A marketing team on one tool. A bid team on another. And a handful of good people quietly expensing their own, feeding client and project data into systems nobody is governing. That isn't innovation. It's exposure — and it is already on your risk register, whether or not anyone has written it down.
Left alone, AI transformation happens by department, not by design.
Talent builds an AI approach with the tools inside its recruitment platform. Marketing builds a different one inside its content stack. Design and cost end up running on different information — the thing you spend your whole career trying to stop.

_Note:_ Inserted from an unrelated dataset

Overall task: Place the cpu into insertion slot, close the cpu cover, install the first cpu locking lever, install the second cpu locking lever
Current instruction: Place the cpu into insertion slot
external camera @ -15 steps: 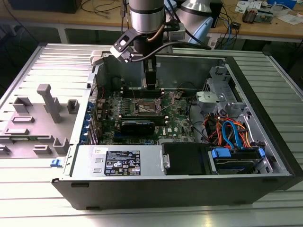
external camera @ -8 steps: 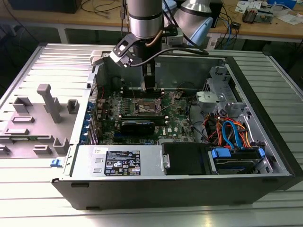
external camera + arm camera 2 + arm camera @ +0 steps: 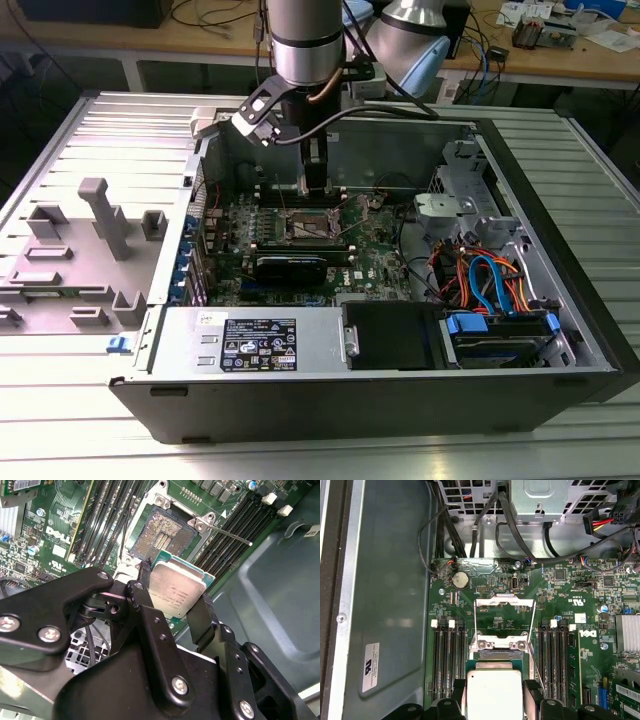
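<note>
**CPU placement, chip held above the socket.** The jaws are clamped on two opposite edges of the cpu. Its metal top faces the wrist cameras as it hangs over the insertion slot without touching it (the slot's grid of contacts lies bare). The cpu cover stands swung up, clear of the opening. A thin locking lever juts free beside the memory slots.

Judged from this pose, good placement calls for three things:
- squaring the chip's edges to the socket frame;
- keeping the chip level;
- lowering it straight down with no sideways slide across the contacts, and releasing only once it sits flat.

In the exterior view the work lies deep inside an open computer case on a ribbed metal table. A grey moulded fixture sits toward the exterior view's left, and a wooden table strewn with cables stands behind.
</note>
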Controlling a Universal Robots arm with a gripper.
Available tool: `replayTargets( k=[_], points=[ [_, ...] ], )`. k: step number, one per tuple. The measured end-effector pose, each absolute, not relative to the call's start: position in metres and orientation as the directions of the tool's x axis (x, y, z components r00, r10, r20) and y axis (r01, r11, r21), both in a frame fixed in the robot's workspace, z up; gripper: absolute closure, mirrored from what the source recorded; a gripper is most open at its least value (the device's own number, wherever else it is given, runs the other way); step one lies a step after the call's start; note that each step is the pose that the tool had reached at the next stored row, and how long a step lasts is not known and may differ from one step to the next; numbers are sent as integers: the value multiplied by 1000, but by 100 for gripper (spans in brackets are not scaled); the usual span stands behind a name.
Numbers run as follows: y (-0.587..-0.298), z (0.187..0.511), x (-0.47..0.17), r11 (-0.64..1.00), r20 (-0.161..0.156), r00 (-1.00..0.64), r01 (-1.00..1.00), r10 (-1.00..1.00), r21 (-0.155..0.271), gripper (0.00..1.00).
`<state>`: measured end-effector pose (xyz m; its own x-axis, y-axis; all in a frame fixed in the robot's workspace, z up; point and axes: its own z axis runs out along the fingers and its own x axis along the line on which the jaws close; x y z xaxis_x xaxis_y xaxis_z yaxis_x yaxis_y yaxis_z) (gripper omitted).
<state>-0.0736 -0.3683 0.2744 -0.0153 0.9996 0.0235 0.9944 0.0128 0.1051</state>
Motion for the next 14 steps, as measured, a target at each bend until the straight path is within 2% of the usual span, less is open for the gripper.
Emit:
replayTargets(
  k=[14],
  points=[
    [-369, 264, -74, 13, 23, -16, 993, 1000, 115, 46]
  ],
)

Everyone works hard, and everyone diverges. Inconsistent language, duplicated spend, contradictory outputs, no shared standard for what may and may not be put into a model. Meanwhile the curious ones — usually your best people — go and buy their own.
That is a coordination problem before it is a technology problem. And a coordination problem is exactly what a project manager solves: get the experts in a room early, surface the crossovers at design stage, build the standard in. You don't fix a clash in the product. You catch it at Stage 2.
The sector has done this before, badly. Property spent fifteen years arguing about BIM while the transition happened around it. This one is moving considerably faster.
I work as a fractional AI and change lead — in built-environment terms, a specialist you bring onto the programme two or three days a week, the way you'd bring in a planning consultant or a principal designer, rather than a permanent hire. I have no software to sell and no vendor relationships. What I have is twenty years of running programmes across experts who don't report to me.
What is actually happening in your firm right now, written down, with the exposure quantified.
The pilots stop being pilots. One owner, one standard, one set of decision rights.
Built so you're self-sufficient. If you still need me in two years, I've done it wrong.
Governance on paper is easy. Governance people follow is a different job.
Most AI policies fail the same way: they're written, circulated, and quietly ignored by the people under the most delivery pressure. You end up with a document that satisfies an auditor and changes nothing.
What closes that gap is the thing I've spent twenty years doing — building teams that will actually tell you what isn't working. If your people believe the honest answer costs them their job, you will never get accurate adoption data, and every control you write will be theatre.
So the programme names what's protected, gives people back the hours they currently spend proving they did the job, and measures what changed. The teams get better. That's the upside — it isn't the reason you'd call me.
You'll get a written picture of what's already happening inside your firm, what it exposes you to, and what to do about it in what order — in a form you can put in front of a board or an insurer.
If you do nothing, the most likely outcome isn't a dramatic breach. It's quieter than that: eighteen months from now you're paying for four overlapping tools, your people have taught three different models with your clients' project data, and a professional indemnity renewal asks a question you can't evidence an answer to.